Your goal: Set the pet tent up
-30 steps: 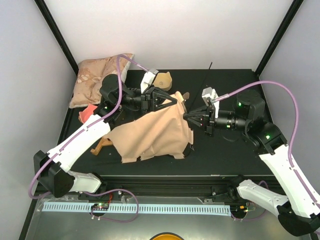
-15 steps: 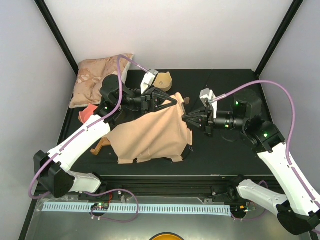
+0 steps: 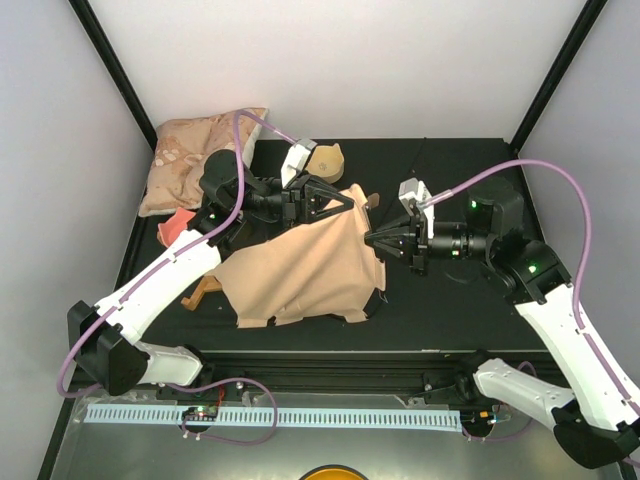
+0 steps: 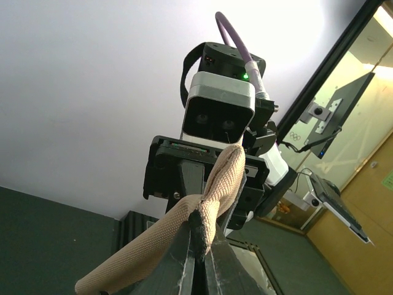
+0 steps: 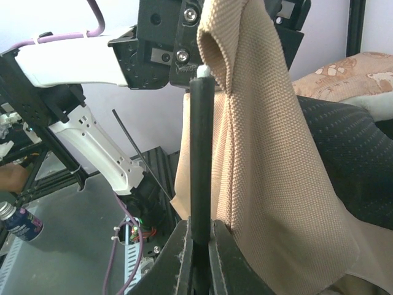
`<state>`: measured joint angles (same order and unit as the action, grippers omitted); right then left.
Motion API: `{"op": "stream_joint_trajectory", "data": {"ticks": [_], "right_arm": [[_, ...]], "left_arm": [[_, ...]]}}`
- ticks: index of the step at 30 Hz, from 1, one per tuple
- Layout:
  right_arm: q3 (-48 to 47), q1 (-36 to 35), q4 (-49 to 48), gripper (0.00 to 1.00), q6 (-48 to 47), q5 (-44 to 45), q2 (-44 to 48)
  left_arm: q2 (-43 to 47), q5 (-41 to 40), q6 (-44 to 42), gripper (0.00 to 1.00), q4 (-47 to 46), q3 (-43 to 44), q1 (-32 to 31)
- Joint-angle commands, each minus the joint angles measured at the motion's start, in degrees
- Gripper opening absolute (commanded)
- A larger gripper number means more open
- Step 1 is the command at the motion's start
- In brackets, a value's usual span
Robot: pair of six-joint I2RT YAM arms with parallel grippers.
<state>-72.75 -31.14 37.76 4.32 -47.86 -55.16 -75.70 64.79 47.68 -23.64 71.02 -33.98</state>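
Observation:
The pet tent (image 3: 300, 268) lies slumped mid-table as tan canvas with one corner lifted. My left gripper (image 3: 350, 200) is shut on that raised corner; the left wrist view shows its jaws (image 4: 202, 246) pinching tan fabric (image 4: 224, 178) with a black edge. My right gripper (image 3: 368, 238) is shut on a black pole (image 5: 201, 160), which stands upright in the right wrist view. The pole's white tip (image 5: 203, 72) sits at the mouth of a fabric loop beside the left gripper. The tent's canvas (image 5: 270, 160) and black floor (image 5: 353, 153) hang to the right of the pole.
A beige patterned pillow (image 3: 195, 160) lies at the back left. A brown wooden piece (image 3: 326, 160) sits behind the tent, a red item (image 3: 178, 222) and another wooden piece (image 3: 205, 288) to its left. A thin black rod (image 3: 416, 158) slants behind my right gripper.
My right gripper has moved left with the pole, closer to the raised tent corner. The tent's lower edge has shifted a little. My left gripper has held still.

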Motion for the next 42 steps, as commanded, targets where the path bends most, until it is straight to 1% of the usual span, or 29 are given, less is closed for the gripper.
{"op": "stream_joint_trajectory", "data": {"ticks": [1, 11, 17, 24, 28, 32, 39, 42], "right_arm": [[2.1, -0.2, 16.1, 0.01, -2.1, -0.6, -3.1], [1.0, -0.2, 15.7, 0.01, -2.0, 0.3, -4.2], [0.2, -0.2, 15.7, 0.01, -1.6, 1.2, -4.5], [-0.7, -0.2, 16.0, 0.01, -1.5, 1.3, -5.2], [-1.0, -0.2, 15.9, 0.01, -1.3, 1.4, -5.2], [-1.6, -0.2, 15.8, 0.01, -1.2, 1.3, -5.0], [-1.3, -0.2, 15.4, 0.01, -0.2, 1.6, -5.5], [-1.3, -0.2, 14.8, 0.01, 0.3, 1.0, -5.5]], "left_arm": [[3.7, -5.8, 1.1, 0.02, -15.1, 4.6, 0.2], [2.9, -4.1, 0.5, 0.02, -14.6, 5.6, -0.9], [2.9, -2.2, -1.7, 0.02, -11.9, 5.6, -1.6], [3.7, -0.1, -12.6, 0.01, 2.5, 6.6, -3.0], [3.8, 0.8, -17.7, 0.02, 8.6, 6.8, -3.4], [3.8, 1.3, -23.6, 0.02, 16.7, 7.3, -3.5], [3.4, 4.6, -36.5, 0.02, 32.5, 8.8, -4.5], [2.8, 3.3, -42.4, 0.02, 39.7, 9.5, -4.8]]}}
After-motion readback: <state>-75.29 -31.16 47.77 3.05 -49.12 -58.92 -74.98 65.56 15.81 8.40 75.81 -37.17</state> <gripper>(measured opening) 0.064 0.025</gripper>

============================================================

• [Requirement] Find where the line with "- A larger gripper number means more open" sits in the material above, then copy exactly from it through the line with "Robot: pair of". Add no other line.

• [Completed task]
- A larger gripper number means more open
- Step 1 is the command at the motion's start
- In brackets, a value's usual span
Robot: pair of six-joint I2RT YAM arms with parallel grippers.

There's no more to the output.